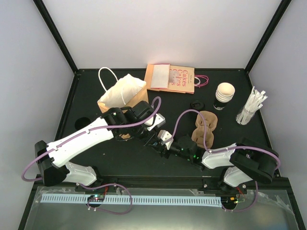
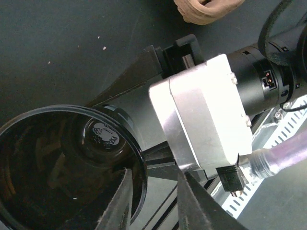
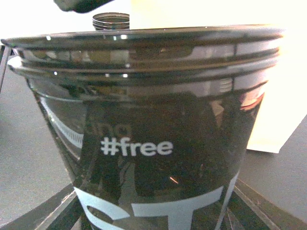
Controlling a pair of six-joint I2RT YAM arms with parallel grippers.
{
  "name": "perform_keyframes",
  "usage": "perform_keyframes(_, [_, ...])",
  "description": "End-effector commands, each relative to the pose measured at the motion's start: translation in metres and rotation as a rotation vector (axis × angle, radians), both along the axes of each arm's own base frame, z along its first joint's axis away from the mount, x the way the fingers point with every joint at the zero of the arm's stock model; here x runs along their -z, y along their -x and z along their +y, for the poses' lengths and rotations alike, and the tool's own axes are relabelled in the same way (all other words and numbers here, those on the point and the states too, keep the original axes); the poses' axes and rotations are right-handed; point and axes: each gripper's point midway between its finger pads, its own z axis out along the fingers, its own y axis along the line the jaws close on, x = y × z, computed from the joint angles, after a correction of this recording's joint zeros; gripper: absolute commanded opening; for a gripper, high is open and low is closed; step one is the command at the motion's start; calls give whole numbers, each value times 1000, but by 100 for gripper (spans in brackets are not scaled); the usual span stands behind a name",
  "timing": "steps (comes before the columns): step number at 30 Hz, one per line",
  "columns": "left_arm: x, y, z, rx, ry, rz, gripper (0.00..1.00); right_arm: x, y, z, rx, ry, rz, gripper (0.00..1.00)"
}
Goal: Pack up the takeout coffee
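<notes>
While right gripper [image 1: 157,142] clamps takeout coffee [image 3: 144,120], side reads "#free".

This is a robotics lab work cell: a black table [image 1: 124,160] boxed in by plain white panels [image 1: 158,28] on black frame posts [image 1: 55,33], with a left arm [image 1: 81,139] and a right arm [image 1: 218,157] bolted at its near edge. Purple cables [image 1: 25,170] and a white slotted cable duct [image 1: 158,200] run along the front. The café goods are loose items on the table: a paper bag [image 1: 122,93], a pulp cup carrier [image 1: 205,125], paper-wrapped straws [image 1: 252,106].
</notes>
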Motion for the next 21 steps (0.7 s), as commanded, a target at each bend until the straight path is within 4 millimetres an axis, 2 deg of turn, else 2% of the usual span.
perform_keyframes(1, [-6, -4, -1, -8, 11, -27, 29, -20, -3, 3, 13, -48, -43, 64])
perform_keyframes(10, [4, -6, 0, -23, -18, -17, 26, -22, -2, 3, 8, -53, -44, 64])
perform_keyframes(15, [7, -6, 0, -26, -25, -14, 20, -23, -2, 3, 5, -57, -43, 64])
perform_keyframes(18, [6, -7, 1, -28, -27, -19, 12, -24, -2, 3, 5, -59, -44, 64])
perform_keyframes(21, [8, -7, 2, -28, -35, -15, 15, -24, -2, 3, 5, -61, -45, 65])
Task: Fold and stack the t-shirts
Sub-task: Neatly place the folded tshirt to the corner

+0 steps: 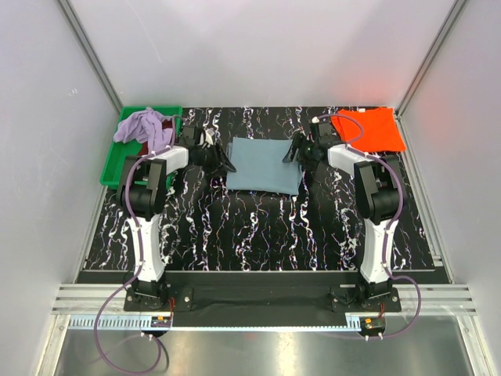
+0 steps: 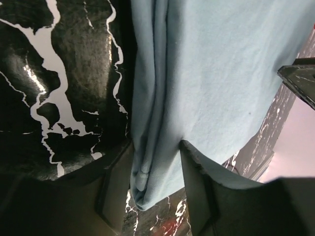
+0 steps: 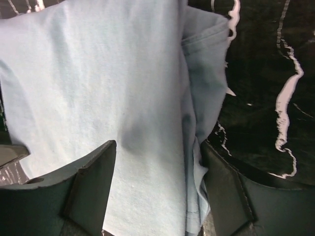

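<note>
The blue-grey t-shirt (image 1: 262,164) lies folded into a flat rectangle at the middle of the black marbled table (image 1: 258,227). Its long axis runs left to right, from one of my claws to the other, and it is turned slightly askew. My left claw (image 1: 221,160) sits at its left short end, fingers (image 2: 202,191) partly apart and straddling the layered fold there. I cannot see that they pinch it. My right claw (image 1: 297,150) is at the right short end, spread wide over the cloth, with loose layers of the edge between its fingers (image 3: 93,191). The orange t-shirt (image 1: 368,129) lies folded flat in the far right corner. The green tray (image 1: 113,160) at the far left holds the crumpled lavender t-shirt (image 1: 145,125) on top of the dark maroon one (image 1: 146,149).
</note>
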Motion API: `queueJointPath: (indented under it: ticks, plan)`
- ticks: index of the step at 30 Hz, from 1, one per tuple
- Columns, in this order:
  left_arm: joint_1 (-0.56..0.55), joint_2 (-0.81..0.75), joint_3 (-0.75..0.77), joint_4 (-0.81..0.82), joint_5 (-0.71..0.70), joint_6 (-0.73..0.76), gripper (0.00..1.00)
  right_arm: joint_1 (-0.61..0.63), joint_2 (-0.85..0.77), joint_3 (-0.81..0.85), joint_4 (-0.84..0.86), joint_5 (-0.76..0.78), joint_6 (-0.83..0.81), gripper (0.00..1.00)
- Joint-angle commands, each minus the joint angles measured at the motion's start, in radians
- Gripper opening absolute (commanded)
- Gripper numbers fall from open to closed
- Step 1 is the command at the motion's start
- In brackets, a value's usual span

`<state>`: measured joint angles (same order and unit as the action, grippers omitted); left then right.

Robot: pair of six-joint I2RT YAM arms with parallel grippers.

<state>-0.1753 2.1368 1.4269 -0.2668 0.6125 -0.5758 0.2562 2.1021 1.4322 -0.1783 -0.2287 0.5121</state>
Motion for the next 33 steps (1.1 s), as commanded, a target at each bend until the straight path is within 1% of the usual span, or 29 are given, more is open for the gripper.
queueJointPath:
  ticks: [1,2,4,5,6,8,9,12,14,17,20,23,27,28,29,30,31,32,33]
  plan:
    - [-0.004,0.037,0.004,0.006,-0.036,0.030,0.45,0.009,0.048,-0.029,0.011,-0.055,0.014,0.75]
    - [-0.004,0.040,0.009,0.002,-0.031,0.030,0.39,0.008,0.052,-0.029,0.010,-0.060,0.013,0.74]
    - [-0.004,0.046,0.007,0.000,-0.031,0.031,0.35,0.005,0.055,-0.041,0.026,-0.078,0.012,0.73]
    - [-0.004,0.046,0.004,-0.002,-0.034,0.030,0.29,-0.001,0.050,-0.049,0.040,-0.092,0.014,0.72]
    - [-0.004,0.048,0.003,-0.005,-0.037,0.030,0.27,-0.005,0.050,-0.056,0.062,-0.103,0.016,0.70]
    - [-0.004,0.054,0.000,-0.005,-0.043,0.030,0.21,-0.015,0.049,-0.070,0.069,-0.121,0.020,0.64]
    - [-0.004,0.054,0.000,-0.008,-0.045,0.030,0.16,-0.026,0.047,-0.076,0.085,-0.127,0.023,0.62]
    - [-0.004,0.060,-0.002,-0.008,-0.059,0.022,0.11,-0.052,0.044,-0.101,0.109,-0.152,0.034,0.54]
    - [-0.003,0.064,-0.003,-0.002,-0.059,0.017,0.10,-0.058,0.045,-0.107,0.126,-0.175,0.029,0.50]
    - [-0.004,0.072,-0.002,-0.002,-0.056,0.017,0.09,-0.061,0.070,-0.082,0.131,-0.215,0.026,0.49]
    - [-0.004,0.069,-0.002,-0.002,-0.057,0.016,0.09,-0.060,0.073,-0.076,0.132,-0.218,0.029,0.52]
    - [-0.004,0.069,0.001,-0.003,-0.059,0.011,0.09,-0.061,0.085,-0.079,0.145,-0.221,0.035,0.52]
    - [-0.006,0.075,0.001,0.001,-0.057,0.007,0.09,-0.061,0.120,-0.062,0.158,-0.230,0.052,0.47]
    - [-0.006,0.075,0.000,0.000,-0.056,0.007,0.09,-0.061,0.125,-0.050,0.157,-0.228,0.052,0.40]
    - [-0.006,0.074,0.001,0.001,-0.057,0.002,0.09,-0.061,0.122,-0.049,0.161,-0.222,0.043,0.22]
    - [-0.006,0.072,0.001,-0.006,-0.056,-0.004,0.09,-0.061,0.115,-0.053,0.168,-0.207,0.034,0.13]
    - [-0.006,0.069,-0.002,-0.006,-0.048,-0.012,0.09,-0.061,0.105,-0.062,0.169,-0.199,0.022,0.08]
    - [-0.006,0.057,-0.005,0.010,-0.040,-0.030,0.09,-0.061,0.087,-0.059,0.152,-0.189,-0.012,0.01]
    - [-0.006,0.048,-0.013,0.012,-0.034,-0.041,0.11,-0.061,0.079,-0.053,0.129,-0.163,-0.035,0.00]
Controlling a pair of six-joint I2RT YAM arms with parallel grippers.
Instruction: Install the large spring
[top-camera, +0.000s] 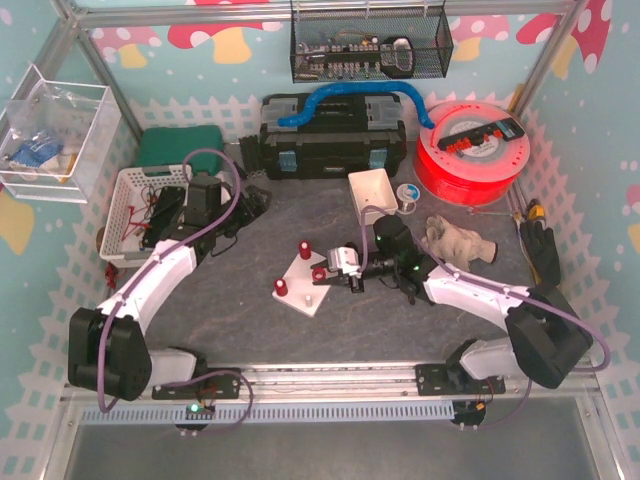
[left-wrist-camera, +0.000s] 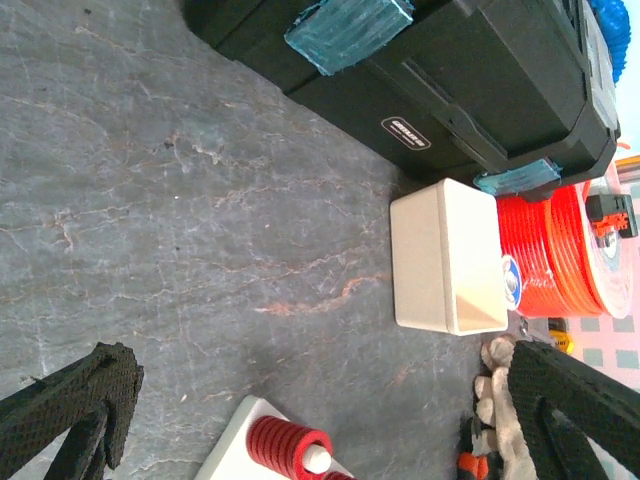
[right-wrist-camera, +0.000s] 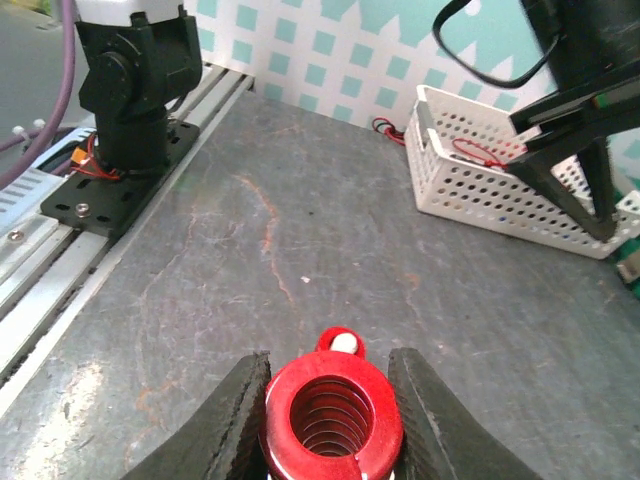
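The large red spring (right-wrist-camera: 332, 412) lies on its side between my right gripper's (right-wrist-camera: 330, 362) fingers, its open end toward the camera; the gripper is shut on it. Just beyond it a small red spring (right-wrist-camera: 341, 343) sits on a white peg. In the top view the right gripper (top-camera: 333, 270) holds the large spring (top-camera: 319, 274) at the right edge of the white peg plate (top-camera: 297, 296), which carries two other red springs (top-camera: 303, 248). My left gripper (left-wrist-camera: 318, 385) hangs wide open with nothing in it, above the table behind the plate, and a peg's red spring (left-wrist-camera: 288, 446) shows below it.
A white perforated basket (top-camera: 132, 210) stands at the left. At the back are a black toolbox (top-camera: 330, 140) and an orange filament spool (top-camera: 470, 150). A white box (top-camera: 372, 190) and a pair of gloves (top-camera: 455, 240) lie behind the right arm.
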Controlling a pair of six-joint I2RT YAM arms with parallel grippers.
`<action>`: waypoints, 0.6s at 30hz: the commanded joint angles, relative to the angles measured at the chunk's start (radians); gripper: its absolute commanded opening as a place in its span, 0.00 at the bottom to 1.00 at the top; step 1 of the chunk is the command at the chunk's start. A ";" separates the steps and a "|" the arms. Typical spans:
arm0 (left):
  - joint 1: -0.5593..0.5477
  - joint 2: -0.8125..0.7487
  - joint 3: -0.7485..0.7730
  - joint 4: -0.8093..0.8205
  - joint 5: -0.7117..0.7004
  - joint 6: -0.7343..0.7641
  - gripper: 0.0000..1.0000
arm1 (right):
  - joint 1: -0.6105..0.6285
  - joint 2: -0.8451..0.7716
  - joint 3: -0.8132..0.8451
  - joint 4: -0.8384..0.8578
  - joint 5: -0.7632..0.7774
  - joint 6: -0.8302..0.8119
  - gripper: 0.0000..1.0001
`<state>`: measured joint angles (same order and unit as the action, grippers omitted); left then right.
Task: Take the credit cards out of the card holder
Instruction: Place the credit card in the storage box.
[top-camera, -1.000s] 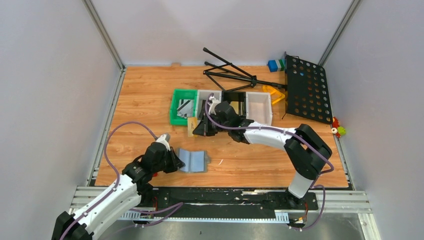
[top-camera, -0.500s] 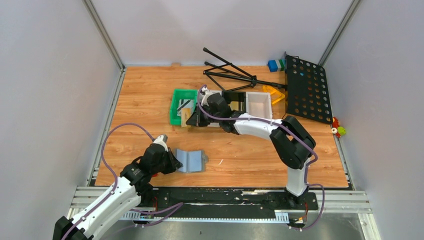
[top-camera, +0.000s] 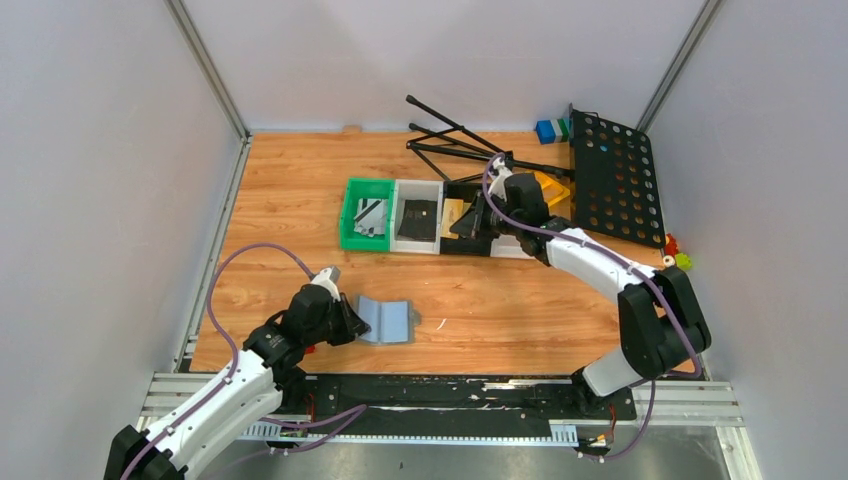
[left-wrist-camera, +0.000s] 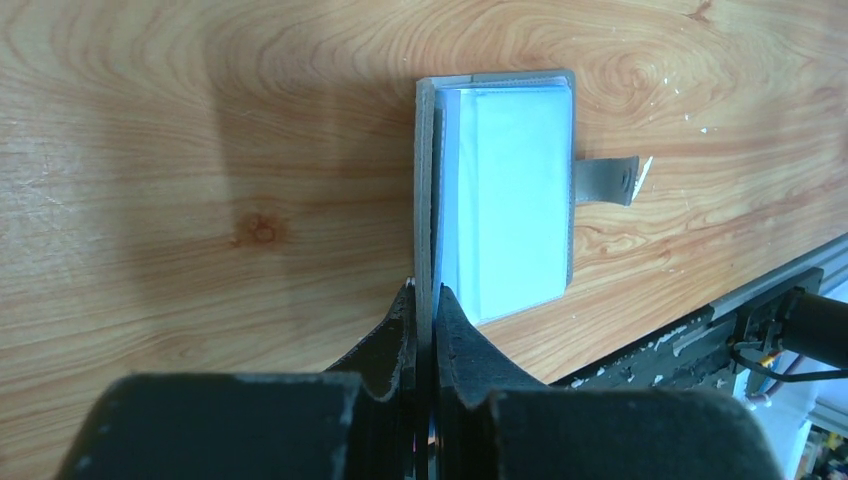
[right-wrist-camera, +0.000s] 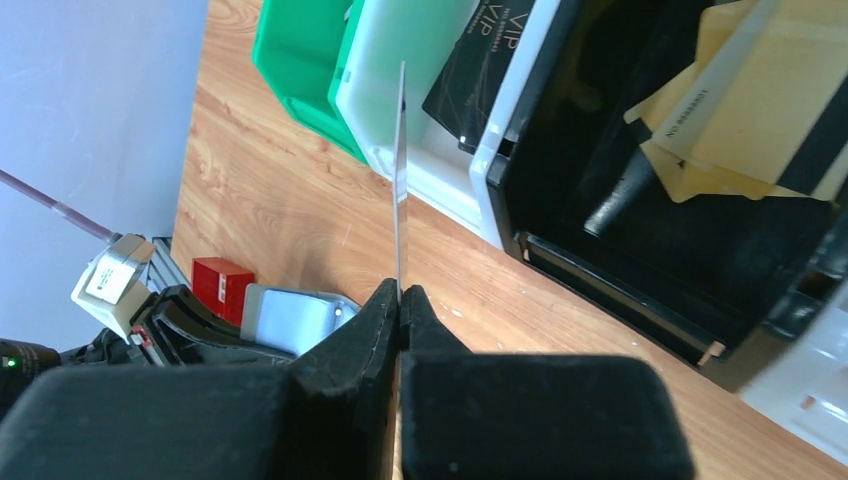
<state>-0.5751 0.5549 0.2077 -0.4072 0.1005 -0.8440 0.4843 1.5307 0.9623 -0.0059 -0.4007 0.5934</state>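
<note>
The grey card holder (top-camera: 386, 320) lies open on the wood near the front. My left gripper (top-camera: 347, 324) is shut on its raised left flap. In the left wrist view the holder (left-wrist-camera: 505, 190) shows pale sleeves and a side tab (left-wrist-camera: 605, 181), with the flap pinched at my left gripper (left-wrist-camera: 428, 297). My right gripper (top-camera: 468, 222) is shut on a gold credit card (top-camera: 454, 215) over the black tray (top-camera: 470, 246). In the right wrist view that card (right-wrist-camera: 400, 170) stands edge-on above my right gripper (right-wrist-camera: 399, 292). Gold cards (right-wrist-camera: 745, 110) lie in the black tray.
A green tray (top-camera: 350, 215) holds silvery cards (top-camera: 371, 214). A white tray (top-camera: 417, 187) holds a black card (top-camera: 418, 217). A red block (right-wrist-camera: 222, 284) sits by the left arm. A folded black music stand (top-camera: 614, 175) and coloured blocks (top-camera: 551, 130) are at the back right.
My right gripper has carried the gold card from the left end of the tray row rightward to above the black tray. The left gripper and holder have stayed put.
</note>
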 joint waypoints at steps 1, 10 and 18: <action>0.003 0.001 0.006 0.047 0.019 0.015 0.00 | -0.037 -0.024 0.015 -0.100 -0.029 -0.085 0.00; 0.003 0.007 0.005 0.066 0.036 0.007 0.00 | -0.096 0.082 0.085 -0.175 0.059 -0.125 0.00; 0.003 0.033 0.007 0.078 0.032 0.011 0.00 | -0.095 0.202 0.207 -0.192 0.102 -0.142 0.00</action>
<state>-0.5751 0.5766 0.2077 -0.3729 0.1280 -0.8452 0.3862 1.6886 1.0805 -0.1947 -0.3279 0.4870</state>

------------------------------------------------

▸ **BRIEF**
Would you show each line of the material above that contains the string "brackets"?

▸ **TASK RESPONSE**
  "description": "End-effector commands, each relative to the pose measured at the motion's start: translation in metres and rotation as a rotation vector (axis × angle, radians), both along the axes of each arm's own base frame, z along its first joint's axis away from the mount, x the way the fingers point with every joint at the zero of the arm's stock model; here x runs along their -z, y along their -x and z along their +y, for the poses' lengths and rotations alike, and the tool's own axes are relabelled in the same way (all other words and numbers here, those on the point and the states too, keep the original axes); the poses' axes and rotations are right-handed; point and axes: each gripper's point midway between its finger pads, its own z axis out along the fingers, its own y axis along the line the jaws close on, x = y × z, computed from the joint angles, after a correction of this recording's joint zeros; gripper: absolute commanded opening; for a gripper, high is open and low is closed; step one is the command at the motion's start; calls give whole numbers, each value times 1000, but by 100 for gripper (spans in brackets are not scaled); the usual span stands behind a name",
- In brackets, a value's usual span

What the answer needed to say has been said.